Ingredientes (para 1-2 personas)
- 2 manzanas reineta maduras
- 25 g de sirope de agave
- Canela
- 150 ml de agua o zumo de manzana
- El zumo de 1 limón
Preparación
- Pelamos las manzanas, les quitamos el corazón, las cortamos en láminas y las rociamos con el zumo de limón.
- En un cazo hervimos el agua junto al sirope.
- Añadimos las manzanas laminadas, la canela y el zumo de limón a fuego muy suave. Cuando empiecen a soltar su jugo, tapamos y dejamos cocer unos 15 minutos.
- Destapamos para que pierda el exceso de líquido y quede melosa.
¿Por qué es tan recomendable?
- La manzana cocida es rica en pectina, una fibra suave que sienta bien al intestino.
- No lleva azúcar añadido: todo el dulzor viene de la fruta y un poco de agave.
- Es de fácil digestión, perfecta para días de poco apetito o molestias digestivas.
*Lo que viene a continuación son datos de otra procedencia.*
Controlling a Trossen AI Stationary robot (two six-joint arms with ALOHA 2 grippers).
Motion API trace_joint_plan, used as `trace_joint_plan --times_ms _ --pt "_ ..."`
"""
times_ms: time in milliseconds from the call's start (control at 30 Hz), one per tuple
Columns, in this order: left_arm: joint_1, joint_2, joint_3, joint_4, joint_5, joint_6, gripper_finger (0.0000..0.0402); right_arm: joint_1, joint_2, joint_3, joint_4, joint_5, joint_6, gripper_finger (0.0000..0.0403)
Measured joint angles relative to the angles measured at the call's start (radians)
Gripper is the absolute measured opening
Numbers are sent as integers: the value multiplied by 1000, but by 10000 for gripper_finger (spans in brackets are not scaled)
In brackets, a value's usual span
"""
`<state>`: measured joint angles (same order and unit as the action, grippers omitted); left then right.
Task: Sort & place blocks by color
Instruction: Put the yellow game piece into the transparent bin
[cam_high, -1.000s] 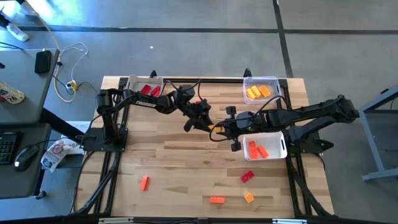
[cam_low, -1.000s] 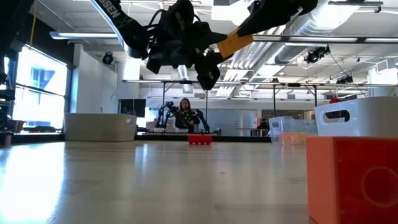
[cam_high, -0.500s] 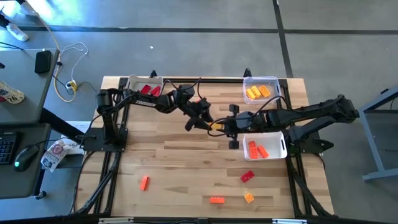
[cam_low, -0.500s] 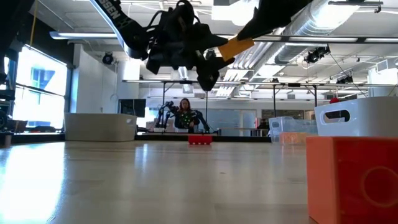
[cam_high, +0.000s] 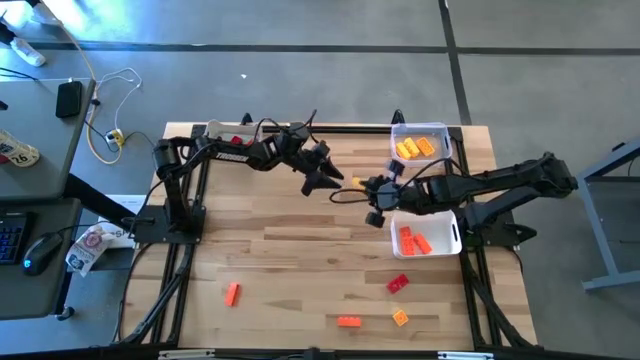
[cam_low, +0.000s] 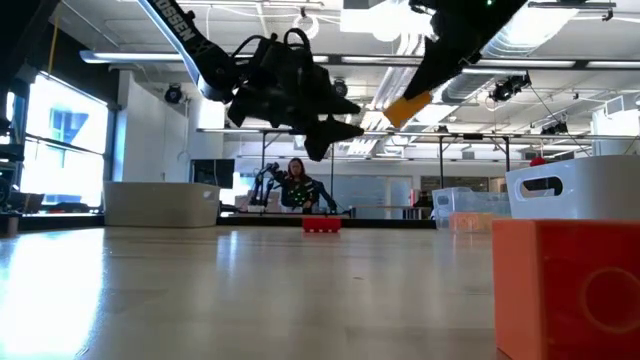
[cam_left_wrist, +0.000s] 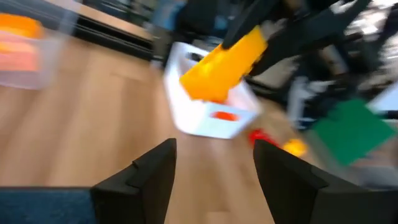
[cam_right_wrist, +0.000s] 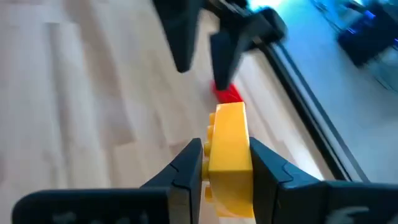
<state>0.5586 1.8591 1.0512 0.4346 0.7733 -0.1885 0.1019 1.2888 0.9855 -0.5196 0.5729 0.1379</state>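
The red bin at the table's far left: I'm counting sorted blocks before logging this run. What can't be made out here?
- Red bin, high view: the left arm covers most of it, so its blocks cannot be counted.
- Bins, left wrist view: motion blur smears them; the yellow block hides part of one.
- Orange block, low view: cut off by the frame's edge.
- Bin contents, low view: hidden by the walls.

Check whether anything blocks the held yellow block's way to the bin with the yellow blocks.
Nothing visible does. The right hand holds the yellow block in the air, and the yellow bin sits toward the far right corner. The open left hand hangs on the opposite side.
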Motion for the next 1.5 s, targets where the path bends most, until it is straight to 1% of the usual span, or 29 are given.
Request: trace_joint_plan --times_ms 100,200,267,367,467,633,800,1100,1233,1333,1433,1500 --pt "10 0 0 -34 -118 95 201 -34 0 0 -46 65 67 71" --pt "14 0 0 -80 -270 197 201 -82 0 0 -104 109 143 71" --pt "18 0 0 -111 -370 255 201 -121 0 0 -137 129 188 71" --pt "18 0 0 -158 -493 321 201 -186 0 0 -161 135 242 71" --pt "18 0 0 -211 -583 378 201 -253 0 0 -164 135 261 71" --pt "18 0 0 -289 -695 458 201 -371 0 0 -165 133 288 71" --pt "19 0 0 -335 -740 473 201 -507 0 -1 -175 58 301 72" --pt "47 0 0 -388 -740 490 201 -747 0 -1 -269 -143 360 72" --pt "58 0 0 -396 -735 505 201 -812 0 -1 -302 -205 360 72" --pt "64 0 0 -408 -693 514 201 -853 2 -1 -313 -278 360 72" --pt "68 0 0 -424 -670 515 201 -882 20 -1 -316 -320 355 72" --pt "75 0 25 -501 -669 514 201 -897 44 -1 -317 -337 351 72"
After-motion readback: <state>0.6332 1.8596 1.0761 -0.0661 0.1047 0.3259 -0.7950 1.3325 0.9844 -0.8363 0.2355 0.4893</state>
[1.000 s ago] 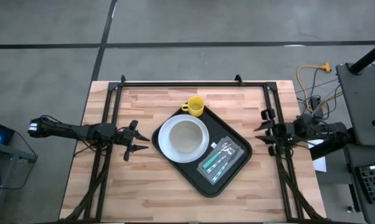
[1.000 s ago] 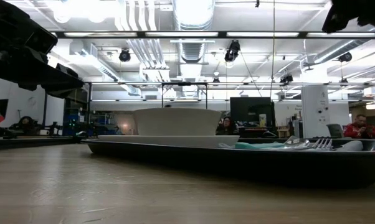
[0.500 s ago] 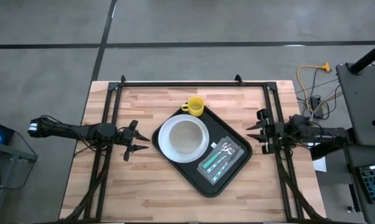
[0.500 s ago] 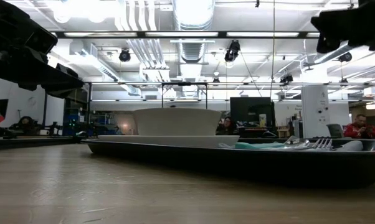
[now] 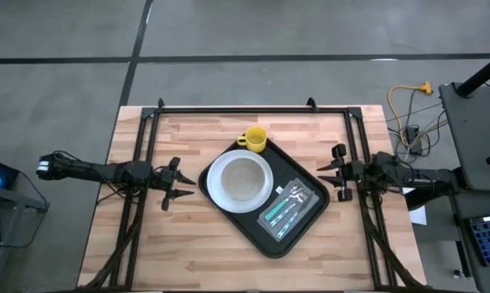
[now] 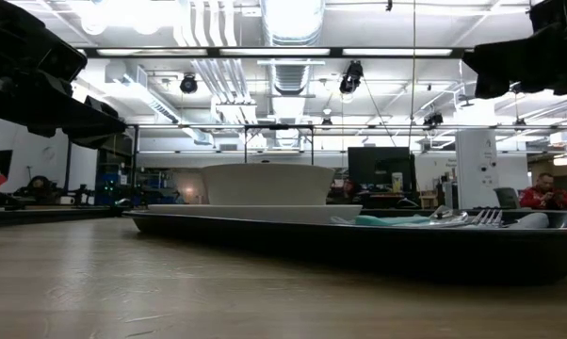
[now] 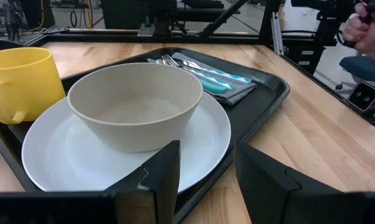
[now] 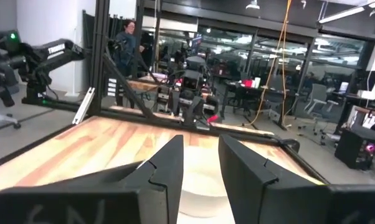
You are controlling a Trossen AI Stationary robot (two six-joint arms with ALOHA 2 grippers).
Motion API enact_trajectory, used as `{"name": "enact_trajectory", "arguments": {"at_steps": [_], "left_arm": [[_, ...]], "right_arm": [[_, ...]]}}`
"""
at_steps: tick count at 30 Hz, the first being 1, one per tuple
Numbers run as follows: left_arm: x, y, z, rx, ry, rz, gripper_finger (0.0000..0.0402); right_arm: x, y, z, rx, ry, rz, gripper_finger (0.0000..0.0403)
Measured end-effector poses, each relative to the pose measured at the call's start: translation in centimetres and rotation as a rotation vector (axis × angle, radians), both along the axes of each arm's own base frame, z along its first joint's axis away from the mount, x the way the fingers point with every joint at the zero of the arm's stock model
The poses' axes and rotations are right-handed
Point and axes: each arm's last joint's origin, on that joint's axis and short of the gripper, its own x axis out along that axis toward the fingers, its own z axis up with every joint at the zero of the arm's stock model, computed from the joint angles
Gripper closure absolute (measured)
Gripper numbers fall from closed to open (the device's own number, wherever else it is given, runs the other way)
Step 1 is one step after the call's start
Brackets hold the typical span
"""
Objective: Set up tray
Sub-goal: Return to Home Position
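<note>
Evidently the tray [image 5: 255, 228] lay fully set on the table [image 5: 147, 244]: cutlery [image 5: 282, 210] on a napkin [image 5: 304, 194] at its near end, a plate [image 5: 214, 183] with a bowl [image 5: 243, 177] at its middle, a yellow mug [image 5: 255, 139] at its far corner. Beside the tray's left and right edges hung the left gripper [image 5: 180, 183] and the right gripper [image 5: 330, 172], fingers spread and empty. I judged the return home to be in hand, calling only for both arms to pull away without nudging the tray.
</note>
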Motion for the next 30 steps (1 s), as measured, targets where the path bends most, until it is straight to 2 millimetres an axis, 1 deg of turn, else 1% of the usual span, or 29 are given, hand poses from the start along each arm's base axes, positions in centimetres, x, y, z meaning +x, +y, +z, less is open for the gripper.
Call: {"name": "enact_trajectory", "arguments": {"at_steps": [7,10,12,16,19,26,30], "left_arm": [[0.0,0.0,0.0,0.0,-0.001,0.0,0.0266],[0.0,0.0,0.0,0.0,-0.001,0.0,0.0266],[0.0,0.0,0.0,0.0,0.0,0.0,0.0266],[0.0,0.0,0.0,0.0,-0.001,0.0,0.0266],[0.0,0.0,0.0,0.0,0.0,0.0,0.0266],[0.0,0.0,0.0,0.0,-0.001,0.0,0.0266],[0.0,0.0,0.0,0.0,0.0,0.0,0.0266]], "right_arm": [[0.1,-0.2,-0.8,-0.015,0.082,-0.026,0.0314],[0.1,-0.5,-1.0,-0.024,0.102,-0.063,0.0313],[0.1,-0.6,-1.1,-0.04,0.111,-0.1,0.0311],[0.2,-1.0,-1.3,-0.046,0.138,-0.23,0.0307],[0.2,-1.2,-1.3,-0.076,0.148,-0.279,0.0305],[0.4,-1.2,-1.6,-0.178,0.188,-0.282,0.0309],[0.5,-1.2,-1.7,-0.189,0.199,-0.281,0.0317]]}}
Un truco: prepárala en mayor cantidad y congélala en raciones; así siempre tendrás un postre sano y reconfortante a mano. Una pizca de canela extra al servir la hace irresistible.
Variaciones y consejos
- Otras frutas: combina muy bien con pera, membrillo o un puñado de frutos rojos.
- Textura a tu gusto: tritúrala para una compota fina o déjala con trozos si la prefieres rústica.
- Mil usos: rellena tartas, corona el yogur o el porridge, o sirve como puré dulce para los más peques.
Una pizca de vainilla o de jengibre rallado le da un giro delicioso.